Genelde olduğundan farklı olarak, ana senaryo sona ermesine rağmen yeni bir senaryo yayınlanmadı. Bunun yerine kulağımıza giren bir sistem mesajıydı.
[‘ın ana senaryo sistemi kapanış sekansına girdi.]
Bu, hiçbirimizin daha önce duymadığı bir mesajdı.
Uçsuz bucaksız senaryo dünyasında perdeler nihayet kapanıyordu. Hepimiz ne diyeceğimizi bilmeden boş ifadeler oluşturduk.
“Eğer bu iş biterse… Dünyaya ne olacak?”
Gong Pil-Du içi boş bir ifadeyle Duvara baktı. Duvar’da çiçek açan sayısız metin onun bakışlarını hissetmiş olmalıydı, çünkü tekrar tekrar dağıldılar, sadece tekrar reform yapmak için. Bu metinlerden bazıları Gong Pil-Du’nun kendisiyle bile ilgiliydi.

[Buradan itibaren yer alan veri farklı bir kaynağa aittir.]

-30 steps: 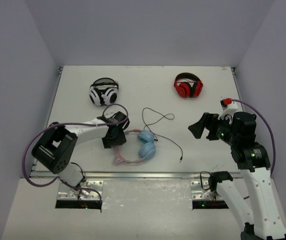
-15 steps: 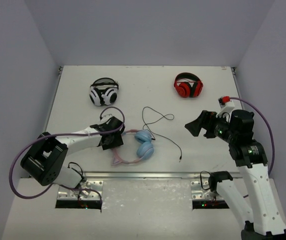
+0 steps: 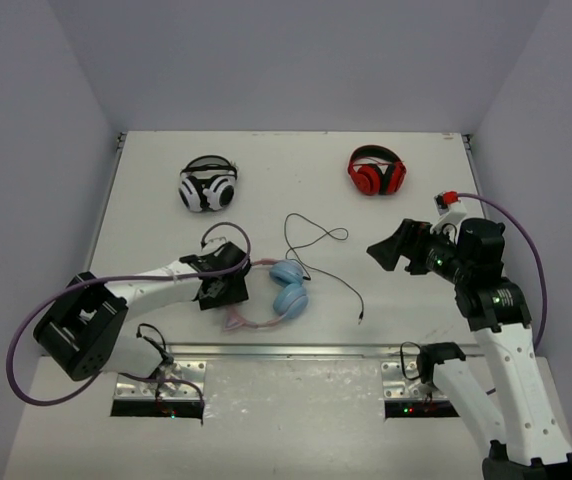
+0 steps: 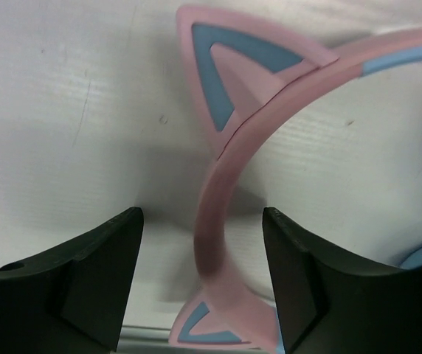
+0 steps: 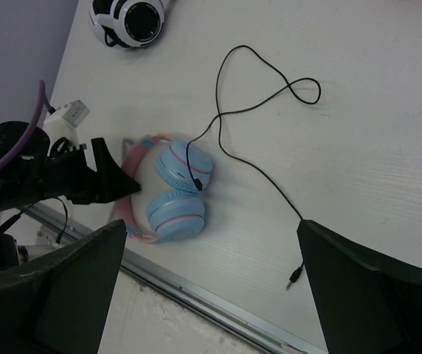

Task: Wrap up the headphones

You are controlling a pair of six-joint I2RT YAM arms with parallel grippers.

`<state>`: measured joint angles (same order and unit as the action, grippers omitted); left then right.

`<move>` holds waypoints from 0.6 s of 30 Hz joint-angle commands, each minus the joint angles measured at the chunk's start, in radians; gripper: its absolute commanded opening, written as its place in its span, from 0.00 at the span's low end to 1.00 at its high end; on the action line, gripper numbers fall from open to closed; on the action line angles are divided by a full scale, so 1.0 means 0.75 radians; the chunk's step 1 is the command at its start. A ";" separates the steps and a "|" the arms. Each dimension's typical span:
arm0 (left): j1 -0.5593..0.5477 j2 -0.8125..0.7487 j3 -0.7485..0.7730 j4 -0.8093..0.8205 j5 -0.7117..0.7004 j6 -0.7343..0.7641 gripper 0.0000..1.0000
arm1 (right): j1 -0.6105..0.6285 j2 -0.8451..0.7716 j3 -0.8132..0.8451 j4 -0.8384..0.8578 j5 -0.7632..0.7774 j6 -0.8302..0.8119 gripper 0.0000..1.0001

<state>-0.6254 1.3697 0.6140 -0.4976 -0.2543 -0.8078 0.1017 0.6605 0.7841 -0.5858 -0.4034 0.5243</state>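
Observation:
The headphones lie flat near the table's front edge, with a pink cat-ear headband and light blue earcups. Their thin black cable loops toward the back, then runs right to a plug. My left gripper is low at the headband's left side. In the left wrist view the left gripper stands open with the band between its fingers, a gap on each side. My right gripper hovers wide open to the right of the cable, holding nothing; the right gripper frames the earcups and plug.
White-and-black headphones sit at the back left and red-and-black headphones at the back right. A metal rail runs along the table's front edge, just below the pink headband. Grey walls enclose the table.
The left arm has drawn lower and leftward, and the headphones have slid slightly left with it. Its jaws narrowed, then widened again. The right gripper has edged a little left.

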 commanded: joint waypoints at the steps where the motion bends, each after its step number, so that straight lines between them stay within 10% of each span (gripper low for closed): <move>1: -0.047 -0.012 0.009 -0.183 0.004 -0.072 0.65 | 0.006 -0.020 -0.023 0.083 -0.006 0.009 0.99; 18: -0.076 0.276 0.255 -0.183 -0.148 -0.046 0.57 | 0.006 -0.048 -0.064 0.114 -0.029 -0.034 0.99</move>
<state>-0.6796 1.5524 0.7933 -0.6346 -0.3248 -0.8429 0.1017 0.6334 0.7223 -0.5320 -0.4229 0.5217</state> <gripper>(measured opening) 0.581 0.992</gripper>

⸢Senaryonun başında ailesini kaybeden adam.⸥
Bir şekilde çok yorgun görünüyordu. Yanılıyor olabilirdim ama gözlerinde de bir şeyler olduğunu düşündüm. Ona hitap etmeden önce biraz tereddüt ettim.
“Geriye bir tane daha kaldı, tüm senaryoları kontrol eden.”

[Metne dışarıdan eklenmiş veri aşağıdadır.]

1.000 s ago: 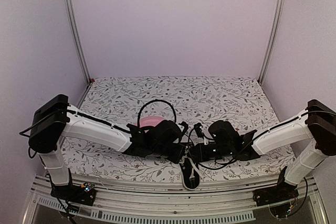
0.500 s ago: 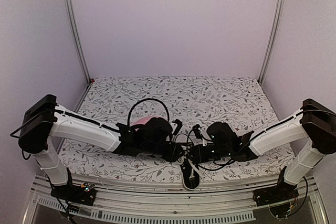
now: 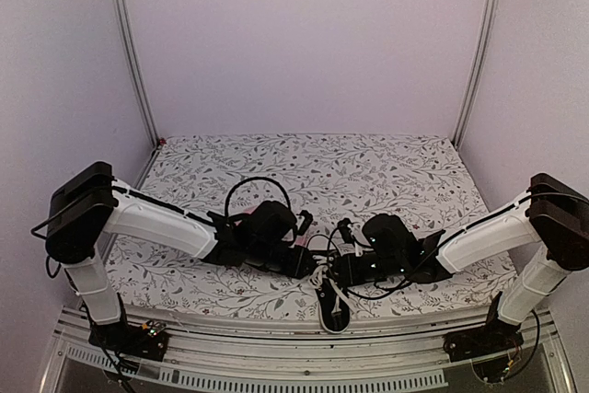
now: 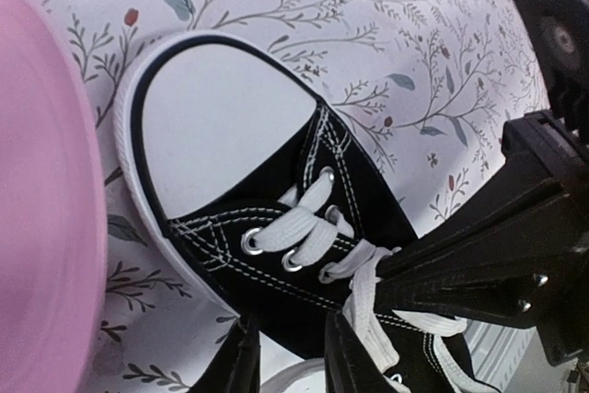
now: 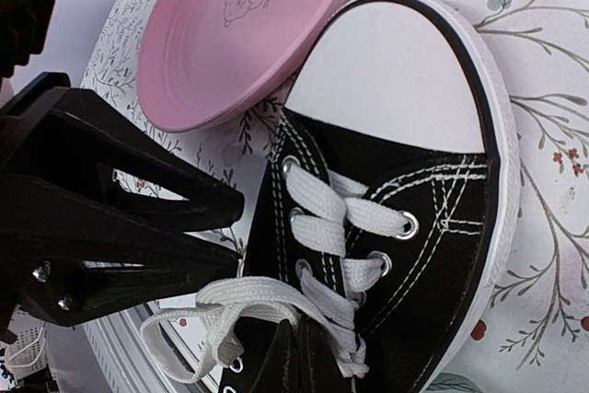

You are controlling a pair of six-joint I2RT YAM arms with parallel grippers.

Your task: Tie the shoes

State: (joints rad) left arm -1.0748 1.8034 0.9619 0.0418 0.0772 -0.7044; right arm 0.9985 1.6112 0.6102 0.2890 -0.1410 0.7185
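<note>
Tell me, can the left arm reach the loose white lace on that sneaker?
Probably yes. The left gripper hangs open right above the sneaker, a loose lace strand beside its fingers; the right gripper crowds in close, though.

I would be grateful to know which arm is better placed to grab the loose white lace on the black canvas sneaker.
Left, probably. The left gripper stands open right beside the loose white lace of the black canvas sneaker, while the right gripper is shut, apparently pinching that lace.
</note>
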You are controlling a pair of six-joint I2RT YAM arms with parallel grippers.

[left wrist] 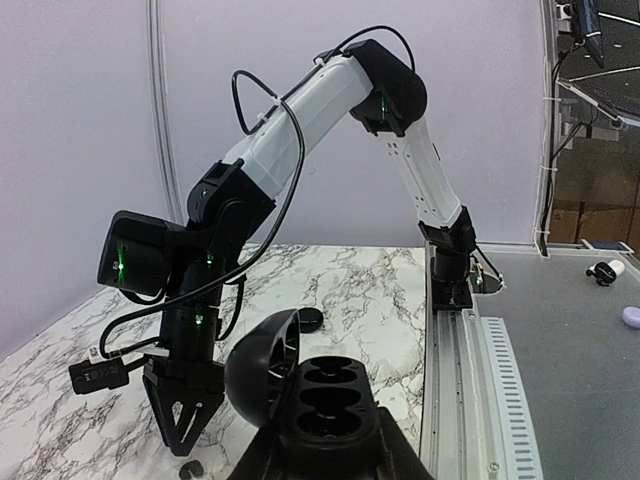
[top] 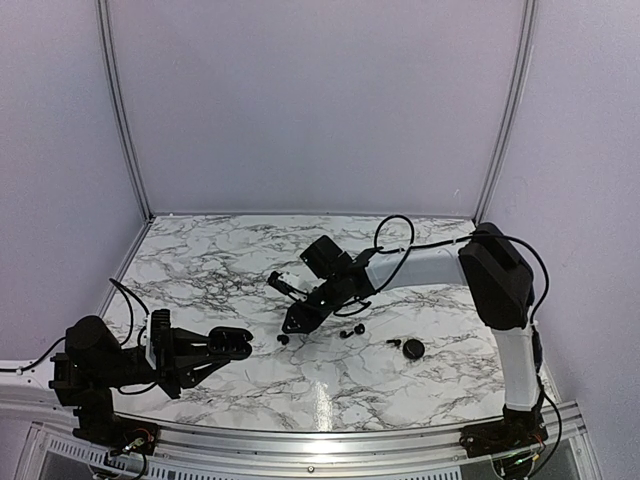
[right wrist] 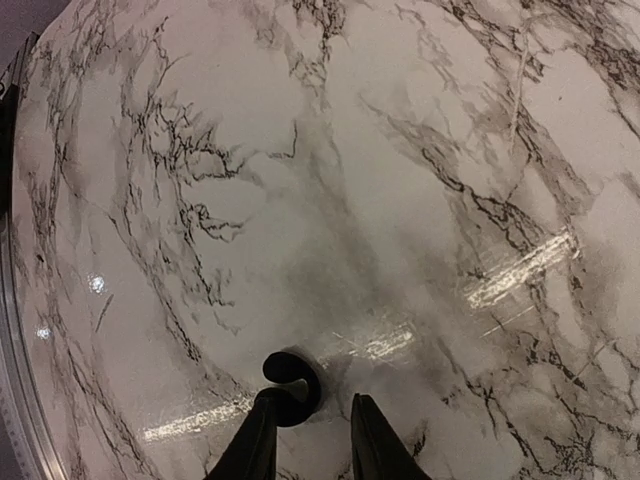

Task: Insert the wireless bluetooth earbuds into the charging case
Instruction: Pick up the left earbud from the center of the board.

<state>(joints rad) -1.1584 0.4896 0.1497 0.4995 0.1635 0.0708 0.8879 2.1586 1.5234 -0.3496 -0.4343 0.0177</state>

“O… Onların da öldürülmesi gerekiyor mu?”
“Eğer çok yorgunsan, burada kalman sorun değil.”
“Bunca yolu geldikten sonra mı?” Gong Pil-Du’nun yüzünde saf bir öfke kabardı. “O asla affedemem. Onu küçük parçalara ayırmak benim için neredeyse yeterli olmayacak.”

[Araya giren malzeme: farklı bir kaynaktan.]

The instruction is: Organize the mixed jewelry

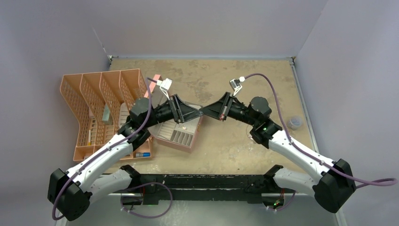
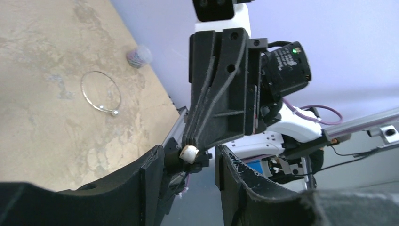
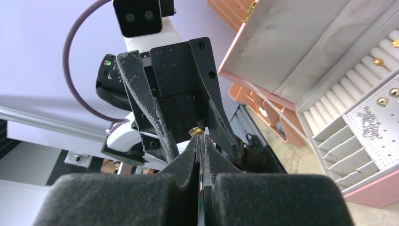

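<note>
Top external view: two robot arms reach in from the near edge of a tan, mottled table (image 1: 235,146) and meet tip to tip over its middle. The left gripper (image 1: 199,113) and the right gripper (image 1: 209,111) point at each other, noses almost touching. Just under the left one sits an open pink jewelry box (image 1: 175,142). A tall orange rack of slotted trays (image 1: 101,101) stands at the far left. A small clear cup (image 1: 294,123) sits alone near the right edge.

In the right wrist view, the right gripper's fingers are pressed together, pinching a tiny gold-coloured stud (image 3: 196,131) at their very tip. The left gripper's two fingers stand apart on either side of that tip, with gaps showing, so the stud sits between them and they have no grip on it.

The same view shows the box interior: a gold stud (image 3: 378,61) tucked in the white cushion rolls, and two more gold studs (image 3: 382,100) on a white dotted panel nearer the dividers.

In the left wrist view, a thin silvery wire hoop (image 2: 101,107) lies flat on the bare tabletop, near the cup and well apart from the box.
</note>
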Controlling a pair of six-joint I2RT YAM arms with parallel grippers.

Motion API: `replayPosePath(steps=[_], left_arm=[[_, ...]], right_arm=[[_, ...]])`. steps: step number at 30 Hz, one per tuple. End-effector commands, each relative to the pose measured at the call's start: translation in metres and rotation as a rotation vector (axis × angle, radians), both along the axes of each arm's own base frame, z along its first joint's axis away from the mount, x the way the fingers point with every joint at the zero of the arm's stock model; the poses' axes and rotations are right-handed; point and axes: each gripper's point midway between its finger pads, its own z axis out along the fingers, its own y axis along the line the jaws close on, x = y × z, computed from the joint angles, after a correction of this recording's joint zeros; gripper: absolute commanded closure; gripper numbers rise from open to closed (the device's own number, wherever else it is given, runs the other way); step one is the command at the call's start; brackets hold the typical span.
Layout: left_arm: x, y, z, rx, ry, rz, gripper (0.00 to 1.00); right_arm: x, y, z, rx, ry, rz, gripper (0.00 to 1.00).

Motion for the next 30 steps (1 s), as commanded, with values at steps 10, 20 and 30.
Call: replayPosePath(steps=[10, 20, 30], left_arm=[[-0.028, 0.005, 0.066, -0.148, -0.137, -0.085, 0.6], [-0.031, 0.003, 0.076, -0.157, -0.243, -0.114, 0.66], [-0.027, 0.003, 0.075, -0.127, -0.274, -0.102, 0.73]], right_arm=[[-0.024, -0.01, 0.05, 0.101, -0.016, 0.068, 1.0], [-0.03, -0.012, 0.049, 0.101, -0.017, 0.089, 1.0], [-0.031, -0.012, 0.046, 0.091, 0.0, 0.096, 1.0]])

Gözlerinin içine baktığım anda saldırıya uğrayan benmişim gibi hissettim. Aynı zamanda arkasından yansıyan senaryolar sırasında ölen sıradan insanların masallarını gördüğümü sanıyordum.
⸢Ve tüm bu masallar Kim Dok-Ja’yı suçluyor gibiydi.⸥
“O kurusu ailemi ve topraklarımı elimden aldı. Ben, kesinlikle…!!”
Gong Pil-Du oraya doğru konuştu ve ağzından kanlı köpükler fışkırırken omurgasını salladı. Yi Seol-Hwa hızlıca onu destekledi ve nabzını yokladı.
“….Enkarnasyon Bedenine verilen hasar çok büyük.”
Kabinin içindeki savaş sırasında Gong Pil-Du, Yi Hyeon-Seong ile birlikte yoldaşlarını korudu. Gururlu [Silahlı Kalesi] ciddi şekilde hasar gördü. Sponsoru olan Savunma Ustası’nın durumu da neredeyse hiç hissedilmiyordu. Bunun gidebildiği kadar ileri gitmesi oldukça muhtemeldi.
“Onu da yanımıza alacağım. Ne de olsa sonunu tanıklık etme hakkı da var.”
“Lütfen ona iyi bak.”
Yi Seol-Hwa eşsiz yeteneğini [Sedye] harekete geçirdi ve Gong Pil-Du’yu sihirli ağdan yapılmış yatağa yerleştirdi.
Bu arada, hem Yi Ji-Hye hem de Jeong Hui-Won enerjilerini geri kazandılar ve yerlerinden ayağa kalktılar.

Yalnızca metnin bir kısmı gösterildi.